At early dawn the three men, Delbras, Bob, and Smug, or Harris, as his companions called him, were taken away under charge of Dave Brainerd and Jeffrys, to be locked up and safely kept until Jeffrys should take Delbras to New York, and thence to France. The others would await our appearance against them.

When the physician came, I took him from young Trent's bedside to that of 'Missis Susie.'

Of Trent he had spoken only words of cheer. His wounds were healing, had healed in fact healthily, and with no danger of after-trouble, mental or other; and now he needed only good nursing, good food, tonics, stimulants, and for a little longer quiet and not too much company. He might be moved, he told us, upon a cot, and for a short distance, that afternoon; and he commended us for our wisdom in not following up the excitement of the previous hours with an instant meeting between the invalid and his father and sweetheart. Now, 'after a light breakfast and good nerve tonic,' he might see his friends, when they had been prepared and warned against unduly taxing the patient's nerves and strength.

Of the sick woman above stairs there was a different tale to tell. She might linger for weeks, but for her there was no recovery.

When the negress--Hat, her mistress called her--heard this she was inconsolable, and when I had promised her that, if possible, she should remain with her mistress to the end, she was ready to be my slave; and knowing that nothing could help or hurt her mistress more, she was willing to tell me what she could about the gang and their methods.

She had no love for her mistress's husband, and she seemed to have remembered against him every unkind deed or word spoken or done to her 'Missis Susie.' Delbras she had ever feared and hated, and Smug she despised as the coward decoy of the gang.
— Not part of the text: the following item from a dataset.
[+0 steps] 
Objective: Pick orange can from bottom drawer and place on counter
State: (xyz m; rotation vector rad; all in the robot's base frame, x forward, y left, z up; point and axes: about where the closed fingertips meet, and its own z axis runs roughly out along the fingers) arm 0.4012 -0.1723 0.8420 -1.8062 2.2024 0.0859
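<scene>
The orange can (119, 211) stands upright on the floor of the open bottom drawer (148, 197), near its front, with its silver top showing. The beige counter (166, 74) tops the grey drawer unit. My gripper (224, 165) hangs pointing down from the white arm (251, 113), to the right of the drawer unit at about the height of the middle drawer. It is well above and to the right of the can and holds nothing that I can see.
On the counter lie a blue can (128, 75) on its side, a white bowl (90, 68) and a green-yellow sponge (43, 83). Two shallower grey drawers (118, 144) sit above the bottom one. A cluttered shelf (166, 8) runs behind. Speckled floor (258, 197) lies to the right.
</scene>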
For Harry she expressed a liking. 'He was bad, that's true,' she declared; 'sharp as you please and tricky; but he was good to my mistress when the others forgot her.

He was good to her always, and he bought her books and fruit. When he dressed in woman's clothes she would help him, and he never forgot to thank her. But they quarrelled, Harry and Bob and the Frenchman, and he left night before last.'

I told her of Harry's fate, and she cursed his slayers with oaths like a man's; and after that her testimony was ready, and it helped us much. As for Susan Kendricks, for this was the name by which the poor soul had wedded Greenback Bob, there came a time when she told me her story, and a sad, sad page it was, with little light anywhere upon it.

She had taken little part in their dangerous enterprises, only now and then appearing somewhere with Harry when he was masquerading as a girl, in order to mislead the officers or the neighbours in their estimate of the number and s.e.x of the gang; or to play a part, as on the night when she personated June Jenrys in order to entrap Lossing.

But when the s.h.i.+p's in port who cares to wait for the furling of the sails? The journey ended, we go ash.o.r.e.

Little need to describe the meeting between Gerald Trent and his friends, which occurred shortly after the going away of the 'gang' and the visit of the doctor.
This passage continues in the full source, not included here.